The ability to evaluate custom models, using private datasets without having access to them; is a powerful idea that will change the way we interact with data during a machine learning workflow. PySyft and PyGrid offer the ability to run inferences remotely by using a variety of technologies and applications.

In this notebook series, we'll be covering all the nuances of this process, showing how to send private datasets _(as Data Owner)_, and how to perform remote computation using private environments _(as Data Scientist)_.

The main goal of these notebooks is to explore different techniques and technologies that can finally make **private data _"accessible"_ to Data Scientists, while also providing Data Owners with total control of their data.**

**NOTE**: _This notebook was designed to be executed in pair with the [PyGrid Remote Inference - Data Owner](./PyGrid%20Remote%20Inference%20-%20Data%20Owner.ipynb) notebook. In order to reproduce it properly, follow the checkpoints and instructions described in the next sections._

### Overview

- [**Creating User Accounts**](#creating-user-accounts)
- [**Remote Datasets**](#remote-datasets)
- [**Train a Local Model**](#train-local-model)
- [**PyGrid Workers**](#setting-computing-environment)
- [**Remote Inference + Differencial Privacy**](#remote-inference)
- [**Data Retrieval**](#data-access-request)

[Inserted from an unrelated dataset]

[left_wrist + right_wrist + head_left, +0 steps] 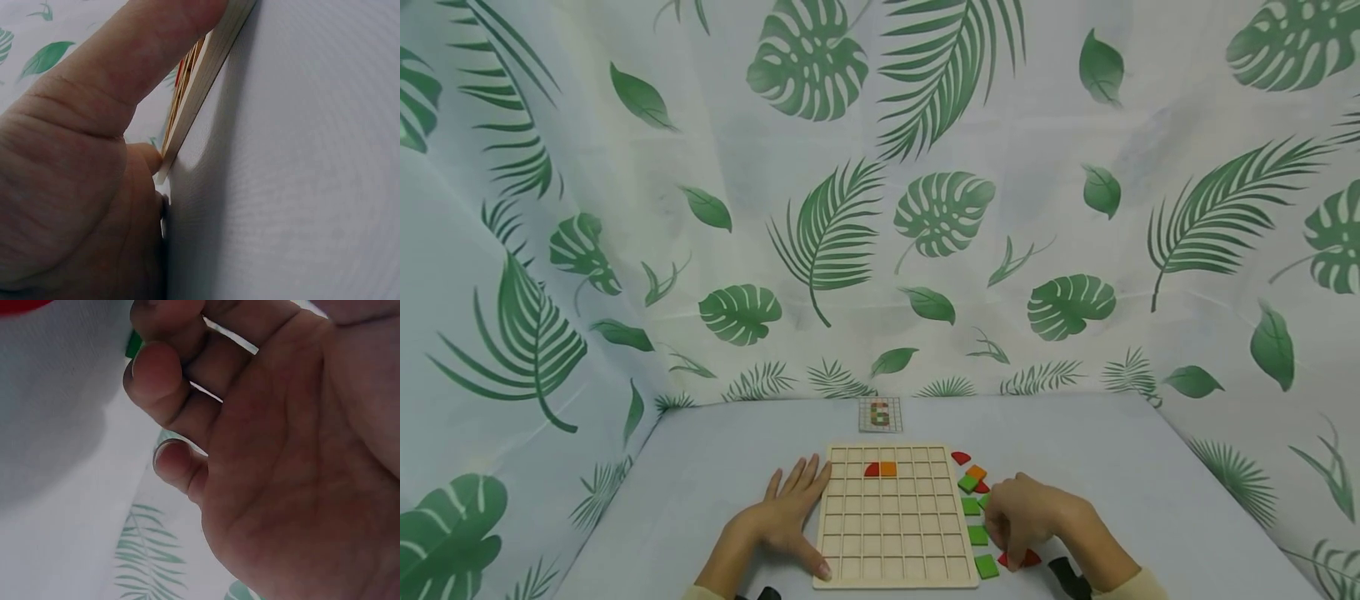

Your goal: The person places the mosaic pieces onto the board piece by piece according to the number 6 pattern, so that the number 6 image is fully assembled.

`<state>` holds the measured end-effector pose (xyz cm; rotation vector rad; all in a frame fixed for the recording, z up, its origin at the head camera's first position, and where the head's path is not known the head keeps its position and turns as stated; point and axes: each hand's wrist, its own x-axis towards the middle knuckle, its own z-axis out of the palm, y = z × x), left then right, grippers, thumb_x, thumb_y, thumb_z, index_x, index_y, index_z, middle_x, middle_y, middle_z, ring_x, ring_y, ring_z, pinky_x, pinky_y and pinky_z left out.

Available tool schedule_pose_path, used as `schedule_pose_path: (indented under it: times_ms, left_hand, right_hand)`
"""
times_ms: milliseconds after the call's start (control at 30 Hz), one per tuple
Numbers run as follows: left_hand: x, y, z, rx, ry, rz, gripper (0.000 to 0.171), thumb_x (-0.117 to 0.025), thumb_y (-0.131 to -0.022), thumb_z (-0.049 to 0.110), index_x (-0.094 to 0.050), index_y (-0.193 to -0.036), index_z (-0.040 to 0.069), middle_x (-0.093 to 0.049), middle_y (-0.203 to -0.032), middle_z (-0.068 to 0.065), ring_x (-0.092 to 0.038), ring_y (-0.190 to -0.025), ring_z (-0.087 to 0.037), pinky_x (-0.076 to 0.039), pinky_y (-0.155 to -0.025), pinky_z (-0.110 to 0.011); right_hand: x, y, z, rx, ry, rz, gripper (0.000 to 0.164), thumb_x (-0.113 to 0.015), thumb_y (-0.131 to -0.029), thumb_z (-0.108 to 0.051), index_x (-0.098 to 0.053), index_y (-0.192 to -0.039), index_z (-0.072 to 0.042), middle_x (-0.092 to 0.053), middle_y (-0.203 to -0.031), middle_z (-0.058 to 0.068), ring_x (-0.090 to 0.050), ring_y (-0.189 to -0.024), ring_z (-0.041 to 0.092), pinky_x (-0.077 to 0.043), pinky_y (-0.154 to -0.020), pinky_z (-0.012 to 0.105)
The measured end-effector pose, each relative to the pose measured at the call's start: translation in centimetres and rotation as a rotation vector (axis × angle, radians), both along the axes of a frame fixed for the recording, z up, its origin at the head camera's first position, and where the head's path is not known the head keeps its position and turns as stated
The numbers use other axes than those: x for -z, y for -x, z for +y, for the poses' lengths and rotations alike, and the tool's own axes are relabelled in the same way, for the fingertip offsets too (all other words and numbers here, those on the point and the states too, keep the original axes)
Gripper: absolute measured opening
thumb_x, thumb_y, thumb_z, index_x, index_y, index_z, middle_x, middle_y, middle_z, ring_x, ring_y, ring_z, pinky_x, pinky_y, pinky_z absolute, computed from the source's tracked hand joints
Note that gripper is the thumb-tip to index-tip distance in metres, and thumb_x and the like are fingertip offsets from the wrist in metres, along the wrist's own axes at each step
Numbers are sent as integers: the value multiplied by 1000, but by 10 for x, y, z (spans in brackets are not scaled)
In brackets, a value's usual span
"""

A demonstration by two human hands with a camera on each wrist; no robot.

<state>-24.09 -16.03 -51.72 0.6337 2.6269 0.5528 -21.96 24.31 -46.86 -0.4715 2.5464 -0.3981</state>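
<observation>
A pale wooden grid board lies on the table. A red quarter-round piece and an orange square piece sit side by side in its upper cells. My left hand spreads along the board's left side, its thumb on the near left corner; the left wrist view shows the thumb against the board's edge. Right of the board, my right hand has bent fingers, with fingertips down at red pieces. The right wrist view cuts off the thumb and index fingertips, hiding whether they pinch one.
Green squares line the board's right side. Farther up lie an orange piece and a red quarter-round. Behind the board is a small card with a coloured grid pattern. Leaf-printed cloth hangs behind the table.
</observation>
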Motion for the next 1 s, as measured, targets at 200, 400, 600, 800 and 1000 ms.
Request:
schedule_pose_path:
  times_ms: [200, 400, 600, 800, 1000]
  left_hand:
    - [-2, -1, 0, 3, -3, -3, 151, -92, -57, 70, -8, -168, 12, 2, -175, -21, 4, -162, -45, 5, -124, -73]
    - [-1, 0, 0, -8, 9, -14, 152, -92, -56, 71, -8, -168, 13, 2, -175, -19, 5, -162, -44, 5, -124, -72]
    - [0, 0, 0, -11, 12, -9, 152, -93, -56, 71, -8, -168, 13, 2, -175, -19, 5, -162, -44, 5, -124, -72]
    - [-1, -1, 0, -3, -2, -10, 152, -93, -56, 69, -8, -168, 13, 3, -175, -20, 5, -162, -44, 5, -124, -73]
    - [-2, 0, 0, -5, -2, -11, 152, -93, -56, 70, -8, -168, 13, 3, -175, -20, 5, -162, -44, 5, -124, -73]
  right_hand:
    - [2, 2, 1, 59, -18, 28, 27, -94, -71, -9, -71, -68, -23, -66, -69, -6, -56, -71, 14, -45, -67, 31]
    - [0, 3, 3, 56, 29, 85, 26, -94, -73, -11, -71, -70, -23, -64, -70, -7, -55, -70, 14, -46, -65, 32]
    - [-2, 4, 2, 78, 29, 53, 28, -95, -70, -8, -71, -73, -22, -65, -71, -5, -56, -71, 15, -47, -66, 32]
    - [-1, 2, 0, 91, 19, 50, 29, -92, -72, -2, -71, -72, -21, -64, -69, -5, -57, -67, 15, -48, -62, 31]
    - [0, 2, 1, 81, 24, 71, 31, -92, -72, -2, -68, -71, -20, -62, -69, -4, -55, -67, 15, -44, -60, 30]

<a id="creating-user-accounts"></a>
## Creating User Accounts

#### Import libs

In [None]:
from syft.grid.client.client import connect  # Method used to connect with the domain.
from syft.grid.client.grid_connection import (
    GridHTTPConnection,
)  # Protocol used to talk with the domain

import syft as sy
import torch as th

# Set logging level
import logging

logging.basicConfig(level=logging.INFO)

import pydp

sy.load("pydp")

#### Create User account
In this scenario, we're assuming that the data scientist will start from scratch.

In [None]:
PYGRID_PORT = 5000

In [None]:
# Since we still don't have our own account,
# we can connect with the domain without credentials.
unauthenticated_client = connect(
    url=f"http://localhost:{PYGRID_PORT}",  # Domain Address
    conn_type=GridHTTPConnection,
)  # HTTP Connection Protocol

unauthenticated_client.users.create(
    email="scientist@researchorg.edu", password="pwd123"
)

In [None]:
# Now we can finally log-in using our credentials.
domain_client = connect(
    url=f"http://localhost:{PYGRID_PORT}",  # Domain Address
    credentials={"email": "scientist@researchorg.edu", "password": "pwd123"},
    conn_type=GridHTTPConnection,
)  # HTTP Connection Protocol

Done! We have an User account!

<a id="remote-datasets"></a>
## Remote Datasets

### Checking for available datasets
Now, let's take a look at the domain repository.

In [None]:
domain_client.datasets.all(pandas=True)

In [None]:
remote_dataset = domain_client.datasets["b76f9a38-ecc4-43ca-86cd-d232ee22cc7a"]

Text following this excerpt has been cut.